═════ Recorded data

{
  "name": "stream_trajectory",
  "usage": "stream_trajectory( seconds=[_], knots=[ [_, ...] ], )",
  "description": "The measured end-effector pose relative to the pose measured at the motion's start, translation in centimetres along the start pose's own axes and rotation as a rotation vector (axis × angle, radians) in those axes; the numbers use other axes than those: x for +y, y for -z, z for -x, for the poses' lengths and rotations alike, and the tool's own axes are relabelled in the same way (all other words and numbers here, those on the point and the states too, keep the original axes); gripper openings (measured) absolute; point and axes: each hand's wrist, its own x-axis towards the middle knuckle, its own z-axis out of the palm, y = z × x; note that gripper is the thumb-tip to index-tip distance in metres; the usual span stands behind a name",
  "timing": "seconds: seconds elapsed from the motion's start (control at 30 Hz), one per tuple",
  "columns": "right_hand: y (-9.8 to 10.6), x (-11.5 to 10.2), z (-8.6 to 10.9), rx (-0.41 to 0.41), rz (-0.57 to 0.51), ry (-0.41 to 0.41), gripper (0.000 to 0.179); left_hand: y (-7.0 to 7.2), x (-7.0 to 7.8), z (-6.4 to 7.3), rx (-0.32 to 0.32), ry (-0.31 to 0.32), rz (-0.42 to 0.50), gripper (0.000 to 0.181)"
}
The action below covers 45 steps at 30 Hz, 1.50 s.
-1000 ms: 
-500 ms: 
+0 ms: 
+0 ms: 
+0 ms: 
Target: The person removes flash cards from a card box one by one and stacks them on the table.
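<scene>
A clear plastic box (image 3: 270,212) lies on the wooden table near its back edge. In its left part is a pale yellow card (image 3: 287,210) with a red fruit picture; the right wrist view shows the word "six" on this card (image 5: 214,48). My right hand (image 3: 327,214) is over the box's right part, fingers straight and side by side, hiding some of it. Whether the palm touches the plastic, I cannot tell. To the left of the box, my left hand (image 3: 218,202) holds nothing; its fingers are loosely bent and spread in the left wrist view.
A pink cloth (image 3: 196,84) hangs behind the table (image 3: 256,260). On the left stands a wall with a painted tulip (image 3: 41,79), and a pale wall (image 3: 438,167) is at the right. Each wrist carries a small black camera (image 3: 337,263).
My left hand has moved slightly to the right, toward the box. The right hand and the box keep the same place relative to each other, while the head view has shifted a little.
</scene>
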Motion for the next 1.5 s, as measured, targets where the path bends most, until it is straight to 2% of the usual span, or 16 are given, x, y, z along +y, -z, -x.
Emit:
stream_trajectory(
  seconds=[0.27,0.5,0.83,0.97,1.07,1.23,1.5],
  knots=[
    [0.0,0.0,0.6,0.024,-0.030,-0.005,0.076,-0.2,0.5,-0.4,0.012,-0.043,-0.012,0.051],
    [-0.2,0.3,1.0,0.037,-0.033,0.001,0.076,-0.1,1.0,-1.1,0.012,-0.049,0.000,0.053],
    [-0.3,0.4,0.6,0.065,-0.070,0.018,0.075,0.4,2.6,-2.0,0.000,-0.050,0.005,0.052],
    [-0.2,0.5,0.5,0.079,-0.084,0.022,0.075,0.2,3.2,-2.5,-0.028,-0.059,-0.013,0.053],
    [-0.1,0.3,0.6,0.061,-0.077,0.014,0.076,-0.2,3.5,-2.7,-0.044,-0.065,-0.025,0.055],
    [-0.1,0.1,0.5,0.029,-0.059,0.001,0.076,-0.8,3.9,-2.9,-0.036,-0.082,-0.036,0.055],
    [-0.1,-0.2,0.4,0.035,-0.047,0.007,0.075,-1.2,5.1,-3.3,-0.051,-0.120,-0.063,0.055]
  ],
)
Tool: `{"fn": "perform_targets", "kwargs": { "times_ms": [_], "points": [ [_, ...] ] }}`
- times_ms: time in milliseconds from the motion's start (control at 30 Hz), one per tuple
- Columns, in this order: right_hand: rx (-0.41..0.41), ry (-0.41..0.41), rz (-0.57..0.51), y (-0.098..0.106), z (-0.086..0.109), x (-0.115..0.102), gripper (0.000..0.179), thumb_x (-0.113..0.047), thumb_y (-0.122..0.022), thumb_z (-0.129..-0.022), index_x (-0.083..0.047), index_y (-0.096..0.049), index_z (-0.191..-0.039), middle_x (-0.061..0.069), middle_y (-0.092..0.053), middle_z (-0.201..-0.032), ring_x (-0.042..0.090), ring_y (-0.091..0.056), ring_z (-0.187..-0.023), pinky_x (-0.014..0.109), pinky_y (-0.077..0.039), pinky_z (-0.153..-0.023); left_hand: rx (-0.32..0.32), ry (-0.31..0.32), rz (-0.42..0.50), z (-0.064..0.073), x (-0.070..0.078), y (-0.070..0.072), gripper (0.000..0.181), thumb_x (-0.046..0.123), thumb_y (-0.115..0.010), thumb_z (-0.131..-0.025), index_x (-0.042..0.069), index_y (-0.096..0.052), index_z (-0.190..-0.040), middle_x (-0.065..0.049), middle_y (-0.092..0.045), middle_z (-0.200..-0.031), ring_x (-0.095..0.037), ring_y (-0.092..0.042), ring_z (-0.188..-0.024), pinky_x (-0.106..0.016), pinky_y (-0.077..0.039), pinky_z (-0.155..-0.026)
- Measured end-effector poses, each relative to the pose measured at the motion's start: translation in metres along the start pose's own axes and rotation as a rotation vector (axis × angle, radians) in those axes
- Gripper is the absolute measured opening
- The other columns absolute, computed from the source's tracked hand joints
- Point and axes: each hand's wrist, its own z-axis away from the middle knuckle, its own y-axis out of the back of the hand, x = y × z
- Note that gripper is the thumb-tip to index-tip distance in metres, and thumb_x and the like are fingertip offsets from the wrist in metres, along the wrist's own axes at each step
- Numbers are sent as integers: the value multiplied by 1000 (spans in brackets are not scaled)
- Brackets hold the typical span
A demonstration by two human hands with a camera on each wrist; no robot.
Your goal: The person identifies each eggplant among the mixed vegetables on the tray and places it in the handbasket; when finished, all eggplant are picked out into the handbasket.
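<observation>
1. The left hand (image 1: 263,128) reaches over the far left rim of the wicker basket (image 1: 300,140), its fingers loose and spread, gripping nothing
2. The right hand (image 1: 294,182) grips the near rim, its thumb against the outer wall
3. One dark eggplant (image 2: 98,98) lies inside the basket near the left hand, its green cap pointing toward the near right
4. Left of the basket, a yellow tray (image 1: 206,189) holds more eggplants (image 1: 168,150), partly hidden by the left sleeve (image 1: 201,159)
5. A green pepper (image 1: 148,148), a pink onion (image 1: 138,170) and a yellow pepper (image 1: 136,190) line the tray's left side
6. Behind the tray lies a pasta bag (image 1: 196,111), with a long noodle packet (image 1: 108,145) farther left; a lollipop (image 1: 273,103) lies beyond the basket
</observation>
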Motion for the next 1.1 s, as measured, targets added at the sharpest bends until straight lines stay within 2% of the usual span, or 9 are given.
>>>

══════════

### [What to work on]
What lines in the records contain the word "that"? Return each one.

### [The completed task]
  "description": "The measured end-effector pose relative to the pose measured at the motion's start, translation in centimetres along the start pose's own axes and rotation as a rotation vector (axis × angle, radians) in those axes; the numbers use other axes than those: x for +y, y for -z, z for -x, for the poses' lengths and rotations alike, and the tool's own axes are relabelled in the same way (all other words and numbers here, those on the point and the states too, keep the original axes); gripper openings (measured) absolute; point and axes: each hand's wrist, its own x-axis towards the middle knuckle, its own z-axis out of the palm, y = z × x; note that gripper is the thumb-tip to index-tip distance in metres; the usual span stands behind a name",
- Note that gripper is the thumb-tip to index-tip distance in metres, and thumb_x and the like are fingertip offsets from the wrist in metres, along the wrist's own axes at each step

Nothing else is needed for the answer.